### What the task requires
Go through the records and extract every line with the word "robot".

————

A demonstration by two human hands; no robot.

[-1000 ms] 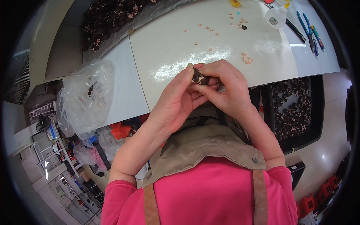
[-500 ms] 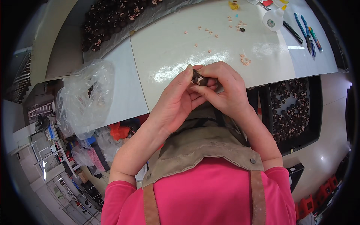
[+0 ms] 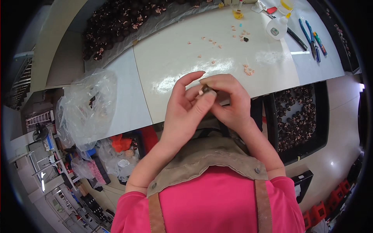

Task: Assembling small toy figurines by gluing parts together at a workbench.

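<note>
A small dark brown piece with a pale bit (image 3: 206, 89) is held between my hands above the table's front edge. My left hand (image 3: 185, 108) lays its thumb across the piece, with its index finger raised away from it. My right hand (image 3: 232, 97) pinches the piece from the other side, its fingers curled. Much of the piece is hidden by the fingers. Beyond my hands, small pale pink scraps (image 3: 248, 70) lie scattered on the white table (image 3: 163, 58), with a little dark bit (image 3: 246, 39) among them.
Many dark round pieces with pink parts (image 3: 112, 27) lie heaped at the back left; similar ones fill a black tray (image 3: 324, 128) at right. A clear plastic bag (image 3: 89, 105) hangs over the left edge. A white squeeze bottle (image 3: 274, 29) and blue-handled pliers (image 3: 309, 37) are back right.
My left thumb has moved across the piece, and my left index finger has lifted off it. The piece is turned and sits slightly lower. The whole view has shifted a little.
</note>
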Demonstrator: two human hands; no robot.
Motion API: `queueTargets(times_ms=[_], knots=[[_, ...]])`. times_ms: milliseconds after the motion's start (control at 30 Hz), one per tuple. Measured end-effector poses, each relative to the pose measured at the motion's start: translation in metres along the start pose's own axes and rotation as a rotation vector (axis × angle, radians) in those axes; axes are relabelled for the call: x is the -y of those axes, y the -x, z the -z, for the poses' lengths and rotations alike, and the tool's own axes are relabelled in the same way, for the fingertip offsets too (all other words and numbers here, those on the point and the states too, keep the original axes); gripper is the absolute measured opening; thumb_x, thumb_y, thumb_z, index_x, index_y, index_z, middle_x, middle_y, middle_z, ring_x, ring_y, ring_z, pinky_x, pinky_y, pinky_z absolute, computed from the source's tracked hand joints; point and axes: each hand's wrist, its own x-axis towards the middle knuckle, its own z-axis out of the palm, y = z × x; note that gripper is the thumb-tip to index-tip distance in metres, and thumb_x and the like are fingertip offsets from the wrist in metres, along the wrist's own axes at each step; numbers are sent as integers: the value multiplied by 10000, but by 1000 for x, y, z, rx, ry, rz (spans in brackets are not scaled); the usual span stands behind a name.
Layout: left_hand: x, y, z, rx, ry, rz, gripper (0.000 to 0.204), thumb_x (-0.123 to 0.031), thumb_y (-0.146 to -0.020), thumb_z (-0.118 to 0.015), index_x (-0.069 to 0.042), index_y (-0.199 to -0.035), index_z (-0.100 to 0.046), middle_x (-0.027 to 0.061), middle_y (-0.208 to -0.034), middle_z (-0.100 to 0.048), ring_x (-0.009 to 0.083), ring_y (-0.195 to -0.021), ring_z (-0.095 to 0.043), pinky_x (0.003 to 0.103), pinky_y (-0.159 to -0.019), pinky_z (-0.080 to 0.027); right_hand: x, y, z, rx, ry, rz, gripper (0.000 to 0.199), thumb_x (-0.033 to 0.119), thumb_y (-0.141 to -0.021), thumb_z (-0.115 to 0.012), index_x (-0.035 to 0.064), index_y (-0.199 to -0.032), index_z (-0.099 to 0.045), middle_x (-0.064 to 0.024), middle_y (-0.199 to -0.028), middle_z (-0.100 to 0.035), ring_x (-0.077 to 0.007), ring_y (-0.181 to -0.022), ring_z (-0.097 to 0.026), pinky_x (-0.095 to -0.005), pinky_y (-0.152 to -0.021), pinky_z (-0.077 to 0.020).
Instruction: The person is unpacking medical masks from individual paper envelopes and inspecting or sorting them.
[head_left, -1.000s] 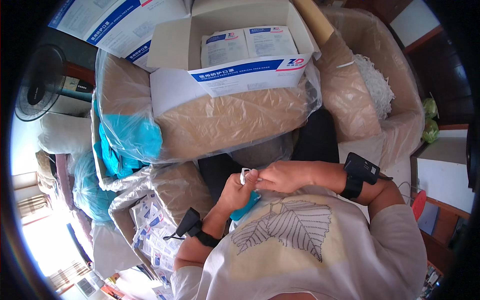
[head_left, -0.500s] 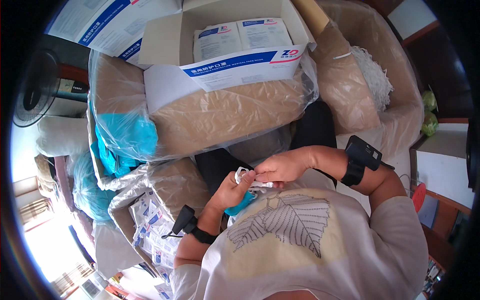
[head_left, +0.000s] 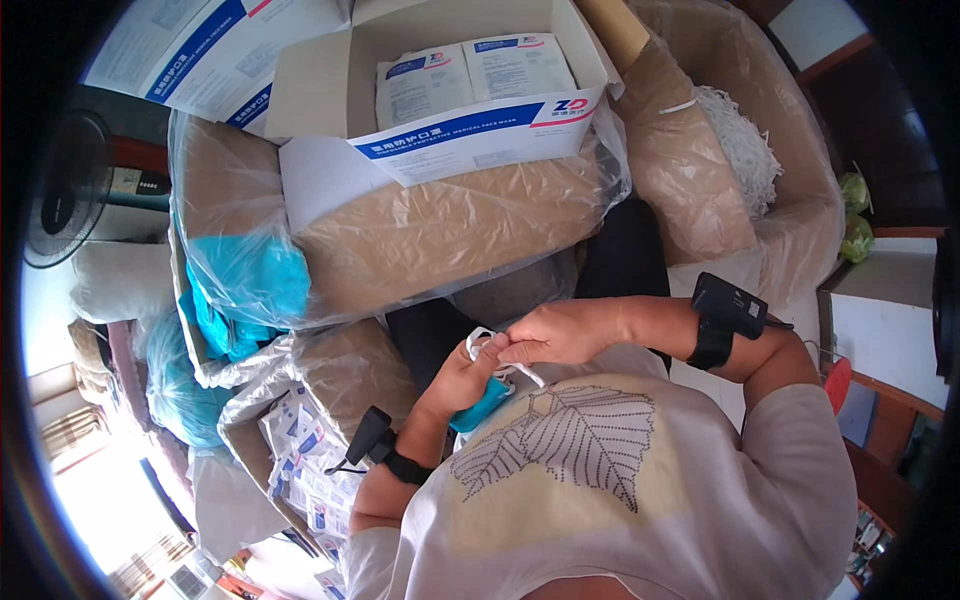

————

### Task solution
A demonstration by two human hands; no robot.
Demonstrator: two human hands; no robot.

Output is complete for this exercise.